> [WHAT IS BEING ASKED]: Once the line containing "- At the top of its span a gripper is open" is found in the entries below, restate it and each following line word for word, stopping after the line containing "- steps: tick".

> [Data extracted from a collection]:
--- START ---
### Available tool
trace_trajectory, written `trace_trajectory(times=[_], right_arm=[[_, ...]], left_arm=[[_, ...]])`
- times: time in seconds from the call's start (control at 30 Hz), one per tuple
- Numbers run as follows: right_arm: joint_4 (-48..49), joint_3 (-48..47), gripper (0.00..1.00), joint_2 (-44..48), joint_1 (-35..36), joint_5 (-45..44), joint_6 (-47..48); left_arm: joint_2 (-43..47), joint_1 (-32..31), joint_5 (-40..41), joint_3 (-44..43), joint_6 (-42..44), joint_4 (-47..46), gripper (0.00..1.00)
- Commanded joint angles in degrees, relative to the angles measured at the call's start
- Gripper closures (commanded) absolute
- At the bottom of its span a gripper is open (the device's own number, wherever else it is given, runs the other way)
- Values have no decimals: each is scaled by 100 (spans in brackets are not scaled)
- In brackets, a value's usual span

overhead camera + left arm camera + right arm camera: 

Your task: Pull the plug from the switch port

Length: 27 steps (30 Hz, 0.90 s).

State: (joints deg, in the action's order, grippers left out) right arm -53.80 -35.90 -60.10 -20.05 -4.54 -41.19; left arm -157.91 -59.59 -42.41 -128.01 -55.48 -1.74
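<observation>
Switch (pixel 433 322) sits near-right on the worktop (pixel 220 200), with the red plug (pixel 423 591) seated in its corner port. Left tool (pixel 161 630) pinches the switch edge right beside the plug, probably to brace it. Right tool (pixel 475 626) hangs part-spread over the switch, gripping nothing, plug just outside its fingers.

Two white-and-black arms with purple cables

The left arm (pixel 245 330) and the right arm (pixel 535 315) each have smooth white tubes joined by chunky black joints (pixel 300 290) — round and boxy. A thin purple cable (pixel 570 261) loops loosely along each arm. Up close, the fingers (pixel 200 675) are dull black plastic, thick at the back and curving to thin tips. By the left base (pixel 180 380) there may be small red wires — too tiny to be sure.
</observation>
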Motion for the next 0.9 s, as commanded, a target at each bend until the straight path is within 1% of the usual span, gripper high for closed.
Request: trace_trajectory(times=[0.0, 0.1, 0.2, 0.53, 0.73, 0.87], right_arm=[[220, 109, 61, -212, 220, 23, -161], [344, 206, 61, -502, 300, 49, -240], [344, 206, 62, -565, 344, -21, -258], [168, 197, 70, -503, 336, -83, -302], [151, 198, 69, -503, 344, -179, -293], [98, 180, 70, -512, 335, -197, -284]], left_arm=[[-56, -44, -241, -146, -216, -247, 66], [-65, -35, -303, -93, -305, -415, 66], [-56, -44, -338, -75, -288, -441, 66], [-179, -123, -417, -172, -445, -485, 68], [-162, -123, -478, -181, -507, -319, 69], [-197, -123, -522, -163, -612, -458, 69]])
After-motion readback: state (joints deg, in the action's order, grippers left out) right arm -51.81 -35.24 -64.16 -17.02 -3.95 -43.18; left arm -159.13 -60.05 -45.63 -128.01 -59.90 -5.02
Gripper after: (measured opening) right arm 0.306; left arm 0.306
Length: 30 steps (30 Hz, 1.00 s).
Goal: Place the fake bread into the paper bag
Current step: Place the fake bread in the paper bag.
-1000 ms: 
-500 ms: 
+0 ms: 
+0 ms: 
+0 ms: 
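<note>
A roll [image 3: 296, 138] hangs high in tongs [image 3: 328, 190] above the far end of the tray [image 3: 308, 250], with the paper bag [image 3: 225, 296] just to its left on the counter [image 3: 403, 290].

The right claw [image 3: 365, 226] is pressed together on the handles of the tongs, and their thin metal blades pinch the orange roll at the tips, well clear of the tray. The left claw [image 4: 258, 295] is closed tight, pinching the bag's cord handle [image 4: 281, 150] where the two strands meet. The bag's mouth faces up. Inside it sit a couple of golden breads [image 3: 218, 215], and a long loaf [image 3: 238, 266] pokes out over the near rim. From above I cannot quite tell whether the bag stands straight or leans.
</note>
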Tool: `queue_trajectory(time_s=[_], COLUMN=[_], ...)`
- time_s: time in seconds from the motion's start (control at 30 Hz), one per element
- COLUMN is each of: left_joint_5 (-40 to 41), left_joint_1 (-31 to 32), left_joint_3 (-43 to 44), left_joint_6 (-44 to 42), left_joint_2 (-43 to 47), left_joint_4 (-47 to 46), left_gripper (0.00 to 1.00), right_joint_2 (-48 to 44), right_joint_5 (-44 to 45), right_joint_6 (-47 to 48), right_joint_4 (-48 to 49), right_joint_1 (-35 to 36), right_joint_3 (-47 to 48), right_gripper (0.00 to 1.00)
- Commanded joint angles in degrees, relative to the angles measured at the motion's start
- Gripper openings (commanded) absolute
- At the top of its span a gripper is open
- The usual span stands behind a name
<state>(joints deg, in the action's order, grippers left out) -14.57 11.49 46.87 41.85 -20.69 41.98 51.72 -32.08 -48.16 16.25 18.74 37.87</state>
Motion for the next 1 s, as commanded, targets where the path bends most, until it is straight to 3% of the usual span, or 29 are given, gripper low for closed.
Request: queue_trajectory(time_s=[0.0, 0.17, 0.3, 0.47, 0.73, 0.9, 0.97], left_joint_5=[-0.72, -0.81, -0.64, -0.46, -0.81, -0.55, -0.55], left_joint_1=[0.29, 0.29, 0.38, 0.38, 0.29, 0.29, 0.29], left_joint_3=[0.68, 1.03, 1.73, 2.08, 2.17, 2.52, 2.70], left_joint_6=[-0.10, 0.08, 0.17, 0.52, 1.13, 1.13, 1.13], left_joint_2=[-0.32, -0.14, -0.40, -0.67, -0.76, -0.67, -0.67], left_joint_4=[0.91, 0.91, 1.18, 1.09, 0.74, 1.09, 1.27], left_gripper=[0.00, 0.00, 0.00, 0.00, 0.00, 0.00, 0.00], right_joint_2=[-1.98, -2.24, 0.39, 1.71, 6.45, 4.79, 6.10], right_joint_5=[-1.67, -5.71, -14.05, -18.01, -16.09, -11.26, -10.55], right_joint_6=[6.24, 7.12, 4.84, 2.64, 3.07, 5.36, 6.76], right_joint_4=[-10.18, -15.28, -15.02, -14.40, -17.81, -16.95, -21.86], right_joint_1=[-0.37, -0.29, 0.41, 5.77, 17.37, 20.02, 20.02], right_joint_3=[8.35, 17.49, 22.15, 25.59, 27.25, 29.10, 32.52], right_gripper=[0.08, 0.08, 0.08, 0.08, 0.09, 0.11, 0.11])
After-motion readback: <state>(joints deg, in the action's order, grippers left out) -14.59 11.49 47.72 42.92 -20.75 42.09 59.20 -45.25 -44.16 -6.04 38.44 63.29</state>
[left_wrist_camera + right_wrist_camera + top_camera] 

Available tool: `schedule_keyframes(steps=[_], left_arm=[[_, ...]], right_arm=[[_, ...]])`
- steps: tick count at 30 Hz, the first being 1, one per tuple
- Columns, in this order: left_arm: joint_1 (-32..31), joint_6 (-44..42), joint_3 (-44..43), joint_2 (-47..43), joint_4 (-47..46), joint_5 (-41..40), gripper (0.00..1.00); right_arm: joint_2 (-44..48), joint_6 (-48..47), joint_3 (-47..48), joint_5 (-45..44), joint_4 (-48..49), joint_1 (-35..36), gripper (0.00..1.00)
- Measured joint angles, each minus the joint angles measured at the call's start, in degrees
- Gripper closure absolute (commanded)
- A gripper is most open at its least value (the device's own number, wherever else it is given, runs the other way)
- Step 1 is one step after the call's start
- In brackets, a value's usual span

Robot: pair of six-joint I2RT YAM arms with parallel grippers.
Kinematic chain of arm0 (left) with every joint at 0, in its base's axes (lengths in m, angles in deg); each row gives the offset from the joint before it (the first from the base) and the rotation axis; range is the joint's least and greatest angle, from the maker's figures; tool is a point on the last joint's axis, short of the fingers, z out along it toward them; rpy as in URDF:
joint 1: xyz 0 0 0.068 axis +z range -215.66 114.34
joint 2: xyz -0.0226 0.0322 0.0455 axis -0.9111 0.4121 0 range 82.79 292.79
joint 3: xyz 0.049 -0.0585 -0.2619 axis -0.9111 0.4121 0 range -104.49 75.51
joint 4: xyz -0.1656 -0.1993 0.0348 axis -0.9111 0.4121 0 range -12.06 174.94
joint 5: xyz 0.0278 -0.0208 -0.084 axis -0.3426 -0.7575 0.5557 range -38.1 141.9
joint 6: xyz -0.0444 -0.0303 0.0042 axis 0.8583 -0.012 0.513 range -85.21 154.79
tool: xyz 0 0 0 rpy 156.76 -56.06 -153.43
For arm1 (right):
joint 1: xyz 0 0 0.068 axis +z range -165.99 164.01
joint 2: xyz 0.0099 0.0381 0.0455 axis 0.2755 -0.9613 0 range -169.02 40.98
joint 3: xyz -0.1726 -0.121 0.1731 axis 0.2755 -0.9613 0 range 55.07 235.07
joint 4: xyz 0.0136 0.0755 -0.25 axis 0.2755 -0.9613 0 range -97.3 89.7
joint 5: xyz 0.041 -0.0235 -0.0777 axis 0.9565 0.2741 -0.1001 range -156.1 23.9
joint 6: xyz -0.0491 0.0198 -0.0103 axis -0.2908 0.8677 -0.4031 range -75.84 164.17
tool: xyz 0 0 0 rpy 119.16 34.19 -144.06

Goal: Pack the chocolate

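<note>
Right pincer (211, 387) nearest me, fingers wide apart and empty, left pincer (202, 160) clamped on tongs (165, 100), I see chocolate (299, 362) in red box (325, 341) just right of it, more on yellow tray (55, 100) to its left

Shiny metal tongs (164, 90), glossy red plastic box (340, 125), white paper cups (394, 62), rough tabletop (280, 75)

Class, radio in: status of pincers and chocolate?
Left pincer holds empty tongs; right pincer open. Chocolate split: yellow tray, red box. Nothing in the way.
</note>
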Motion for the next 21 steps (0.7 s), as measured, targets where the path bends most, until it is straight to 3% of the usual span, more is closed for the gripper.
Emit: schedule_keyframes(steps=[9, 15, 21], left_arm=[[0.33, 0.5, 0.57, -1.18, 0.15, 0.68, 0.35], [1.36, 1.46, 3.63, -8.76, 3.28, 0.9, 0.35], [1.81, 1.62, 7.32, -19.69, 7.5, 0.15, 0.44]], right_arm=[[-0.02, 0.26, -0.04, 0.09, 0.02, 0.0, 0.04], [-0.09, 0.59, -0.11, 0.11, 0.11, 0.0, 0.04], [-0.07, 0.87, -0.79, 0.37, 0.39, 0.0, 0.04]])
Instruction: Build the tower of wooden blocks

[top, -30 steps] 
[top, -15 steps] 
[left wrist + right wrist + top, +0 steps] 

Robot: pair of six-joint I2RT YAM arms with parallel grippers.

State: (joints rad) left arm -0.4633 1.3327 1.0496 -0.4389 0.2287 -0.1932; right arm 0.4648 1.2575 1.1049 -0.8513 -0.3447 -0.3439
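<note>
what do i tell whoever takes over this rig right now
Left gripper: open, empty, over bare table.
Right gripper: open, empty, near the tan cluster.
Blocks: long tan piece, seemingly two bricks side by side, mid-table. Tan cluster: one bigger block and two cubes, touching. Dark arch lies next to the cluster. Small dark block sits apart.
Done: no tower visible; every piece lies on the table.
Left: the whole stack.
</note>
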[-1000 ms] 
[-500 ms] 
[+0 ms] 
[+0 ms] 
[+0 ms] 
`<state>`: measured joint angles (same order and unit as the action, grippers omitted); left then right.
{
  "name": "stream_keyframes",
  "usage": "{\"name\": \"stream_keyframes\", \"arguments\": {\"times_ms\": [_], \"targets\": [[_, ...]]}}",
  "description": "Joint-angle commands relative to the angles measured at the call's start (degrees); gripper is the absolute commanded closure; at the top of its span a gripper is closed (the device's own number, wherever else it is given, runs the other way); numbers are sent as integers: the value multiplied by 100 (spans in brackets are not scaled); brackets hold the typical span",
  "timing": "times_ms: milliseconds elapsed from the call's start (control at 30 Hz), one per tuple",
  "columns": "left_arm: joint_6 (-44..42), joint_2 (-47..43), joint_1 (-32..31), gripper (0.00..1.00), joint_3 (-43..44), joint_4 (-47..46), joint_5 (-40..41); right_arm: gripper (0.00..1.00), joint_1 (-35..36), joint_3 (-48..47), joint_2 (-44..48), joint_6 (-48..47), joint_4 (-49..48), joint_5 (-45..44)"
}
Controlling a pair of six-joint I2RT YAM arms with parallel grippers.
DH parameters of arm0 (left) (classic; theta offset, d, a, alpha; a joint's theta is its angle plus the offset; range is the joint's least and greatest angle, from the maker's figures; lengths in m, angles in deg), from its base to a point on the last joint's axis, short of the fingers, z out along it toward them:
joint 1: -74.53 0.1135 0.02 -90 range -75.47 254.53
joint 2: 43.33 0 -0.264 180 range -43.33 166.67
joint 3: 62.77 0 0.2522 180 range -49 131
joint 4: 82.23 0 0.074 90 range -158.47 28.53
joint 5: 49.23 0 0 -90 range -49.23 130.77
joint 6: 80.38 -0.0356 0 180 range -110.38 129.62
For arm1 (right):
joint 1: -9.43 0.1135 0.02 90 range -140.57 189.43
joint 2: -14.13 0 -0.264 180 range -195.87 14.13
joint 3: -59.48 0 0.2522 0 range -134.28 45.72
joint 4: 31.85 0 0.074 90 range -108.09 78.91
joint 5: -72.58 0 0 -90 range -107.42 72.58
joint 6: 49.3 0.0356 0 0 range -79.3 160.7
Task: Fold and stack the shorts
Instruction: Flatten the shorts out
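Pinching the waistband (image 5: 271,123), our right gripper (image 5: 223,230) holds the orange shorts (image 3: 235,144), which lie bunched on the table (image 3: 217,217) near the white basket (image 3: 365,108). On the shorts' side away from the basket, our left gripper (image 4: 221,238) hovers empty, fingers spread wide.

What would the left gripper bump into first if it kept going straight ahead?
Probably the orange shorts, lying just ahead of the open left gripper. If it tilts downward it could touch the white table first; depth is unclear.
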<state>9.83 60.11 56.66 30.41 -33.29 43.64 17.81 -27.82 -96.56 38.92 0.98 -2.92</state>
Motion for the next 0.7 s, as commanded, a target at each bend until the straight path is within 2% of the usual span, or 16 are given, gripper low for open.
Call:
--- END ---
> [TASK RESULT]:
- At the top of its span a gripper is open
- The usual span stands behind a name
<state>(joints deg, in the action's order, grippers left out) -14.57 11.49 46.87 41.85 -20.69 41.98 51.72 -32.08 -48.16 16.25 18.74 37.87</state>
Motion for the next 1 s, as commanded, targets where the path bends most, until it is straight to 3% of the usual span, or 29 are given, gripper low for closed.
Request: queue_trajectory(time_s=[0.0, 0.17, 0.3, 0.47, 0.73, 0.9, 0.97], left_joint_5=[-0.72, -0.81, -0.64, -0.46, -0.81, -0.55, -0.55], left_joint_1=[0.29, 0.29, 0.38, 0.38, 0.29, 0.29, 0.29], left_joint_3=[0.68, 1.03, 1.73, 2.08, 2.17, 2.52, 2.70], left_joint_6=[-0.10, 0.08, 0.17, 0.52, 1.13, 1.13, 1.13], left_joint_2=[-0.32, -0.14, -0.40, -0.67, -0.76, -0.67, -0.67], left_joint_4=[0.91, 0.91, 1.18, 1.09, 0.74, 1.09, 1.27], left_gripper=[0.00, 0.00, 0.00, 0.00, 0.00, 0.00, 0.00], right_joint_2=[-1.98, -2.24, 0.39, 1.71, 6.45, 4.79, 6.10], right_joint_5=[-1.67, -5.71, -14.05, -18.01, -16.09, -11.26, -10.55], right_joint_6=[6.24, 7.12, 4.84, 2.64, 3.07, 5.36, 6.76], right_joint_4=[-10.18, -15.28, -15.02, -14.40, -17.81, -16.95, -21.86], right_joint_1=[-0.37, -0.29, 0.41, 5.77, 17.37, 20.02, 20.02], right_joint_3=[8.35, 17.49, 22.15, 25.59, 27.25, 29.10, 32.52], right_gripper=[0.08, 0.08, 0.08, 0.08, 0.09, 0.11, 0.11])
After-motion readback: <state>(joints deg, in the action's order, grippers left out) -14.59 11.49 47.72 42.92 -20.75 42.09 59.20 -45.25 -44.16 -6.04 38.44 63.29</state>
[left_wrist_camera + right_wrist_camera + top_camera] 

Available tool: `schedule_keyframes(steps=[_], left_arm=[[_, ...]], right_arm=[[_, ...]])`
- steps: tick count at 30 Hz, the first being 1, one per tuple

Nothing else is required to complete the exercise.